Wednesday, January 19, 2011

The Trebuchet

When my brother was 13 and in the 8th grade, his science class was given a physics project: construct a smaller-scale, fully functional trebuchet. For most students, this meant that it was time for a trip to the craft store for popsicle sticks, some elastic bands and a glue gun. For Brother, it meant it was time for a trip to home depot for some two-by-fours, some 1-inch bolts and some paving stones.

Brother is what one might call an overachiever. When he was 6, he was reading books on Albert Einstein. He got his very first fully functional, 6-inch diameter telescope at 8. Nothing really comes “small scale” with him, and the trebuchet was no exception. With some assistance with the power tools from my engineer of a father, and a bit of math, Brother constructed a 5-foot tall, fully functional death machine. It was so large when fully assembled that it had to be taken apart to be stored in our garage before the day that the project was due.

If Gulliver had packed this thing up and taken it on his travels, the Lilliputians would have had a whole lot more to worry about than large feet. The Wicked Witch of the West could have destroyed the entirety of Munchkinland before Glinda could have blown a bubble. I know, I know, “How could a grade-school project destroy Munchkinland?

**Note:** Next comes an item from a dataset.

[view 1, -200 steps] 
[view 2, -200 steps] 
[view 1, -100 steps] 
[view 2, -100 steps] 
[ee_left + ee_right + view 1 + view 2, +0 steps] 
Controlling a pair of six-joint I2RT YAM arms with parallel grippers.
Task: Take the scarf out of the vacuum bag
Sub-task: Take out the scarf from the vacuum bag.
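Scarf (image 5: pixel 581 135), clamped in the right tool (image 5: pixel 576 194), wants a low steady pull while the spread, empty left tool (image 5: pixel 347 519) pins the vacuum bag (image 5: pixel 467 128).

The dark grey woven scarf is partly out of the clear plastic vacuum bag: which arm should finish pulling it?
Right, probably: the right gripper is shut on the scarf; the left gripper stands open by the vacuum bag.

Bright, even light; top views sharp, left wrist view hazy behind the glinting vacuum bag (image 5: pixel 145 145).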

What did it throw, golf balls?” Well, yes. It threw golf balls. About 50 feet. It also threw bricks. Almost as far as the golf balls.

Our fun was quickly put to a stop by our mother. Something about flinging chunks of bricks through a public park being “dangerous”. Mothers. So melodramatic.

And so ends the tale of the trebuchet. Brother got 100% on his project. I just hope he doesn’t snap one day and turn his powers against an unsuspecting group of Oompa Loompas. Then we’d really be in trouble.